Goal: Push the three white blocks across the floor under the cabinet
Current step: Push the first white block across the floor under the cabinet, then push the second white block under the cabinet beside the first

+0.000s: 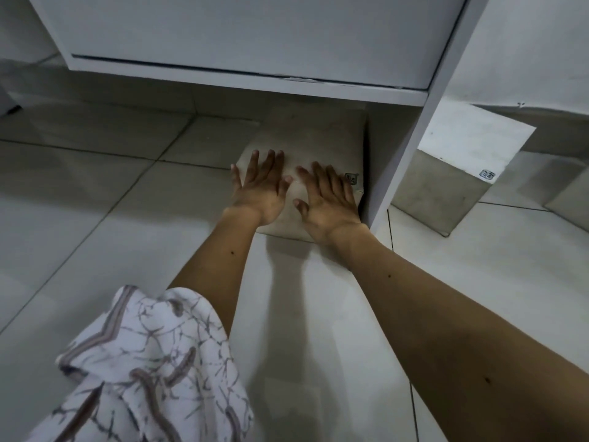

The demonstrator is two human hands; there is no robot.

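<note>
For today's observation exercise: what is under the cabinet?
Under the cabinet sits one white block, both hands flat on it, on floor tiles. The block's far end is hidden by the cabinet.

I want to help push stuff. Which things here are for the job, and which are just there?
For the job:
- block under both hands
- left hand, flat on it
- right hand, flat on it
- cabinet
- second block, past the cabinet's side panel
- tiled floor

Just there:
- patterned sleeve
- wall
</note>
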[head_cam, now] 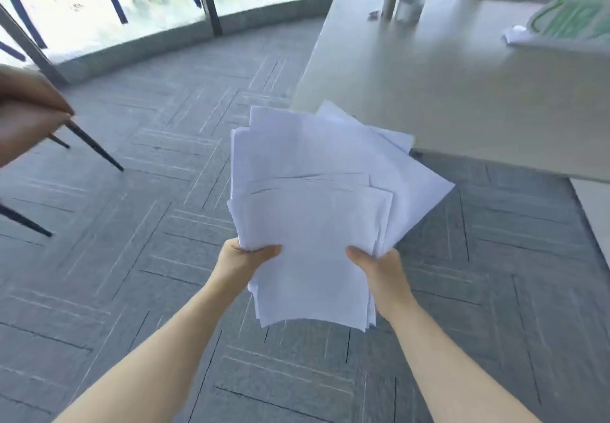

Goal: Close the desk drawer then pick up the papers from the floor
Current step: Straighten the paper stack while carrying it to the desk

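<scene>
Two hands grip one loose stack of papers (313, 211) in front of me, held up in the air above the grey carpet floor (148, 257). My left hand (242, 259) is closed on the stack's near left edge, thumb on top and fingers underneath. My right hand (379, 269) clamps the near right edge the same way, thumb pressed on the top sheet. From my seat I see the sheets fanned out unevenly, the far corners splaying toward the desk (462, 92), whose near left corner sits just behind the stack in the view. No sheets lie on the patch of carpet I can see. On the desk, far from the stack, I make out a small grey cup (409, 8) and a white and green bag (574, 13), both blurred. At the left edge stand dark chair legs (95, 147) on the carpet, and windows (99, 3) run along the far wall.
</scene>
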`<state>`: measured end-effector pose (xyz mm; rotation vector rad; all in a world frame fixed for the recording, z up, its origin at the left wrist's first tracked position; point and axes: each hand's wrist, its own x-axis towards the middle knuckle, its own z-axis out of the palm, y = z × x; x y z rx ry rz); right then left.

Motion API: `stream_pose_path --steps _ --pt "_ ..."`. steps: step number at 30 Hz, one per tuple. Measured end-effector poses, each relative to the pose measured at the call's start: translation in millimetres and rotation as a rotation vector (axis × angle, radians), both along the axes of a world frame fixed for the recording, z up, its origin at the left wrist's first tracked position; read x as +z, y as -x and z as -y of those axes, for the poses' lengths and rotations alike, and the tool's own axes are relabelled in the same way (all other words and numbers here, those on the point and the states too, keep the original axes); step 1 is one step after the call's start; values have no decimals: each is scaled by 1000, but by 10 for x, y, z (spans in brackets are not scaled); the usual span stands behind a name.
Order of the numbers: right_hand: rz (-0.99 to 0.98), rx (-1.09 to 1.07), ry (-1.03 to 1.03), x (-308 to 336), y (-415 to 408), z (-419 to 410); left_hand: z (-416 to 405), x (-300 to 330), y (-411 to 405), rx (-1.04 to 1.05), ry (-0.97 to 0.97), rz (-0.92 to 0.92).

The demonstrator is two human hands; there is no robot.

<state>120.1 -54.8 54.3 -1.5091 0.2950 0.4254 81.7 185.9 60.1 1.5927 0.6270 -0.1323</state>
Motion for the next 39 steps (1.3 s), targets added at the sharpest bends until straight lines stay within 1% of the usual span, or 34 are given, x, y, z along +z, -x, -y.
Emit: stream_pose_path --steps 3,6,10,13,15,17,21,23,25,27,28,30,32,34,37,39 --pt "126 -96 -10 1168 -344 -84 31 1030 -474 28 -115 145" --pt "255 -221 -32 2025 -669 -83 119 1880 -990 13 -179 302" --pt "419 -380 -34 2766 -1102 102 421 2614 -1647 23 -104 466" --pt "532 -428 -14 3071 -1518 306 708 2888 -2141 14 -86 561" --pt "570 -403 -11 3116 -1874 497 884 2905 -2521 9 -111 596" --pt "537 -356 18 2995 -2269 692 1037 2779 -2858 19 -116 606" --pt "369 -262 18 2350 -2971 1074 1273 2098 -3316 34 -70 481" --pt "366 -291 14 2101 -3261 1208 1373 1843 -3521 36 -15 437" --pt "387 -289 -36 1993 -3507 1273 1468 1729 -3709 73 18 398" --pt "399 -224 -34 1990 -3729 1277 1533 1681 -3864 82 60 357" --pt "370 -196 -36 1968 -3813 1273 1553 1662 -3923 73 77 306" --pt "286 -174 -51 1880 -3920 1278 1574 1601 -4004 32 75 197" --pt "177 -137 -29 1733 -4010 1291 1624 1563 -4079 -39 67 127" --pt "154 -139 62 1652 -4097 1264 1687 1588 -4199 -13 39 123" --pt "234 -155 147 1738 -4351 1138 1633 1713 -4503 83 -25 171" --pt "254 -114 221 1845 -4594 1003 1487 1800 -4748 90 -66 184"
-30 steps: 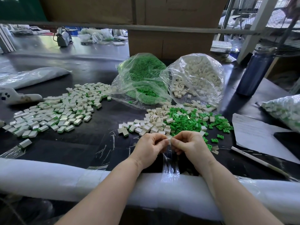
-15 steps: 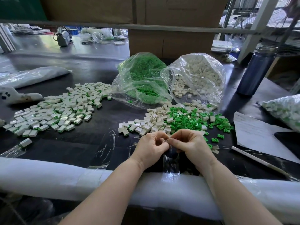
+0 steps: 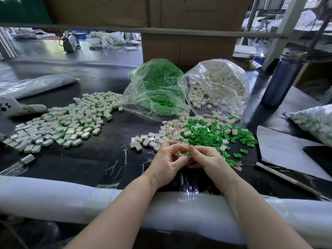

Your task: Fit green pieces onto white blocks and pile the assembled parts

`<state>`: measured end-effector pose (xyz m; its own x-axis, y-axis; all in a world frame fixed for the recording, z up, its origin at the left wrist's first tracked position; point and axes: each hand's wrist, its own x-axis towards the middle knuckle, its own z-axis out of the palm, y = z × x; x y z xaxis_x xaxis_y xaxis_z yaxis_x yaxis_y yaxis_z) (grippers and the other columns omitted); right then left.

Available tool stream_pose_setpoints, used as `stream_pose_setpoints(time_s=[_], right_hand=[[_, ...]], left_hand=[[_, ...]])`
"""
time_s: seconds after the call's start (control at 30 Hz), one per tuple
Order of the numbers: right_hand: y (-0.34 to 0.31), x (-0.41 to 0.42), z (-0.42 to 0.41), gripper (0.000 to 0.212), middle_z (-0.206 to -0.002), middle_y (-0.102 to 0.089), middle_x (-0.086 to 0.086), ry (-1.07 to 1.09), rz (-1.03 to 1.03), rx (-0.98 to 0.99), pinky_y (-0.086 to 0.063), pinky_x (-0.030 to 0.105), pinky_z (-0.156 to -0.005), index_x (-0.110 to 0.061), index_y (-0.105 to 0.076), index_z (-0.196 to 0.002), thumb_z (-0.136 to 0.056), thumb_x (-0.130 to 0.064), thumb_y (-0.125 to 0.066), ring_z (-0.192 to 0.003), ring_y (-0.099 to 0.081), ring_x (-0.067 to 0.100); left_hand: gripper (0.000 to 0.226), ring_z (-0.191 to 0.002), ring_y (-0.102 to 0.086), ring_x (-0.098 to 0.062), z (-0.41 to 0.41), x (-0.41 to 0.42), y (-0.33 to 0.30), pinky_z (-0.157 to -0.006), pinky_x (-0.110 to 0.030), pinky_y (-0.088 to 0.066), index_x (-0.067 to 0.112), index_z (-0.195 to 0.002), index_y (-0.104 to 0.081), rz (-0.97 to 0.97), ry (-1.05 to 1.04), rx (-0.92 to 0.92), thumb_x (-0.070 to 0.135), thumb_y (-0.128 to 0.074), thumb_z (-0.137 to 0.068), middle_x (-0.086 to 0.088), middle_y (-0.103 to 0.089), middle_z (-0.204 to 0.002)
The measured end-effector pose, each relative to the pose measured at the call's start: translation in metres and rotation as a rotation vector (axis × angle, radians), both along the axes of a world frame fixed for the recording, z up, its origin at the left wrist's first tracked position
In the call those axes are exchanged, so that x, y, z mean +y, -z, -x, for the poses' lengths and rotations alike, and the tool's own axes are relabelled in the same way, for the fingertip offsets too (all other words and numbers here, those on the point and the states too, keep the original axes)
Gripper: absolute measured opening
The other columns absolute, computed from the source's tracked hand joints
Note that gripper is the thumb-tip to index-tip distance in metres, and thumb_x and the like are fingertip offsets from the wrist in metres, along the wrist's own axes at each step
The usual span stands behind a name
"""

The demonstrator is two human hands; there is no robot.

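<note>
Small green plastic piece [image 3: 188, 154] pinched in the right hand [image 3: 206, 159], small white plastic block [image 3: 180, 154] pinched in the left hand [image 3: 168, 159]; grips touching just above the black tabletop [image 3: 107, 159], likely mid-fit. Loose white blocks and green pieces [image 3: 203, 135] heaped just beyond, within easy reach. Assembled parts [image 3: 59, 123] piled well left, apart from loose stock. Clear bags of green [image 3: 158, 88] and white [image 3: 217, 85] behind; cardboard boxes [image 3: 188, 45], blue bottle [image 3: 282, 79], workshop clutter beyond.

A blue bottle [image 3: 282, 79] stands at two o'clock, a paper sheet [image 3: 285, 151] lies at three with a white rod [image 3: 285, 178] just below it. Cardboard boxes [image 3: 188, 45] rise at twelve; a foam roll [image 3: 53, 196] lines the near table edge
</note>
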<state>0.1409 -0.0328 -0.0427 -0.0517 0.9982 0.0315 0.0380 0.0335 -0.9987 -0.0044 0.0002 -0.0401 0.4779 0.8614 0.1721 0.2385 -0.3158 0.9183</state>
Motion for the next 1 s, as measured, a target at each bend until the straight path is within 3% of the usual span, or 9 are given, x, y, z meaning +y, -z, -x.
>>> stream_pose_setpoints(time_s=[0.2,0.37,0.57,0.83,1.0], right_hand=[[-0.0010,0.0005,0.0002,0.025,-0.067,-0.065,-0.002,-0.014,0.023,-0.024,-0.049,0.015,-0.060,-0.009,-0.068,-0.081,-0.081,-0.032,-0.057,-0.064,-0.061,0.004],[0.0010,0.0008,-0.0006,0.011,-0.068,-0.064,0.000,-0.012,0.029,0.004,-0.050,0.016,-0.059,-0.007,-0.063,-0.087,-0.090,-0.014,-0.055,-0.062,-0.061,0.004],[-0.0011,-0.0013,0.0012,0.017,-0.076,-0.062,0.008,-0.036,0.026,-0.024,-0.048,0.015,-0.061,-0.010,-0.069,-0.088,-0.090,-0.019,-0.054,-0.067,-0.057,0.010],[-0.0033,-0.0027,0.0012,0.017,-0.068,-0.055,0.013,-0.003,0.014,-0.047,-0.041,0.019,-0.054,-0.005,-0.070,-0.082,-0.090,-0.011,-0.056,-0.057,-0.048,0.011],[-0.0038,-0.0026,0.0013,0.018,-0.070,-0.056,0.016,0.020,0.020,-0.050,-0.040,0.019,-0.053,0.002,-0.070,-0.084,-0.089,-0.009,-0.057,-0.057,-0.048,0.012]], left_hand=[[0.014,-0.074,-0.046,-0.004,-0.0007,-0.0019,-0.0014,-0.076,-0.006,-0.041,0.024,-0.086,-0.062,0.005,0.034,-0.007,0.010,-0.062,-0.086,-0.006,-0.044,-0.113],[0.015,-0.077,-0.048,-0.009,0.0000,-0.0017,-0.0015,-0.079,-0.009,-0.043,0.016,-0.093,-0.065,0.009,0.048,0.007,0.004,-0.059,-0.086,-0.009,-0.044,-0.114],[0.013,-0.085,-0.050,-0.010,-0.0019,-0.0011,-0.0003,-0.080,-0.008,-0.042,0.017,-0.092,-0.064,0.019,0.044,0.011,0.005,-0.061,-0.086,-0.008,-0.046,-0.112],[0.021,-0.089,-0.051,-0.013,-0.0039,-0.0011,0.0028,-0.080,-0.006,-0.040,0.018,-0.089,-0.064,-0.027,0.046,0.036,-0.001,-0.058,-0.083,0.000,-0.044,-0.105],[0.029,-0.092,-0.050,-0.008,-0.0040,-0.0015,0.0034,-0.084,-0.012,-0.043,0.030,-0.081,-0.058,-0.036,0.072,0.048,0.001,-0.057,-0.084,0.004,-0.040,-0.105]])
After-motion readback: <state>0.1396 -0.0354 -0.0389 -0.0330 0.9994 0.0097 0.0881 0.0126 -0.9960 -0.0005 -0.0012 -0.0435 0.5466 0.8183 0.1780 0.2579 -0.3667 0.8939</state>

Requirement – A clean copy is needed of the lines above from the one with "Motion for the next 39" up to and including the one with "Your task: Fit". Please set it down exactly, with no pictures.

Answer space –
Motion for the next 39 steps (1.3 s), targets added at the sharpest bends until straight lines stay within 1% of the usual span, or 34 are given, x, y, z along +z, -x, -y.
Emit: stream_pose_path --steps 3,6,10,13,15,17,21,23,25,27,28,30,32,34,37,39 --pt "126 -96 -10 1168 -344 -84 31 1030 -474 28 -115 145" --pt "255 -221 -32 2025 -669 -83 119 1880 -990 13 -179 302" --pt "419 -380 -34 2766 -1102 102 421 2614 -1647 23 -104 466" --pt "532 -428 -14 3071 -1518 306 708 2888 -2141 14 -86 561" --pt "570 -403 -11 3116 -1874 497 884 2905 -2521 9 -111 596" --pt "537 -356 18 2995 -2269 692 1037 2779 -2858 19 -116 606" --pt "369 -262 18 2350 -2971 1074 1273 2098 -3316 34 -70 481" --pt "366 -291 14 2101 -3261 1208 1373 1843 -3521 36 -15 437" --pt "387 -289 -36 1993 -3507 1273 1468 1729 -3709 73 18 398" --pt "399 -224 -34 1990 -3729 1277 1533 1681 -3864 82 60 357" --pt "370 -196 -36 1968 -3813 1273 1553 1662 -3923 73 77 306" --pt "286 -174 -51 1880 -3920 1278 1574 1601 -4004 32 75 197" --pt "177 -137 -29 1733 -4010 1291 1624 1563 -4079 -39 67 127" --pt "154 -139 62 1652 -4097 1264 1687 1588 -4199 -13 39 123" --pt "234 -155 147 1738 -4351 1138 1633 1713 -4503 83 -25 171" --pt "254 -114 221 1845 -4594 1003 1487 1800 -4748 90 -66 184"
-30 steps: 
-15 steps: 
+0 steps: 

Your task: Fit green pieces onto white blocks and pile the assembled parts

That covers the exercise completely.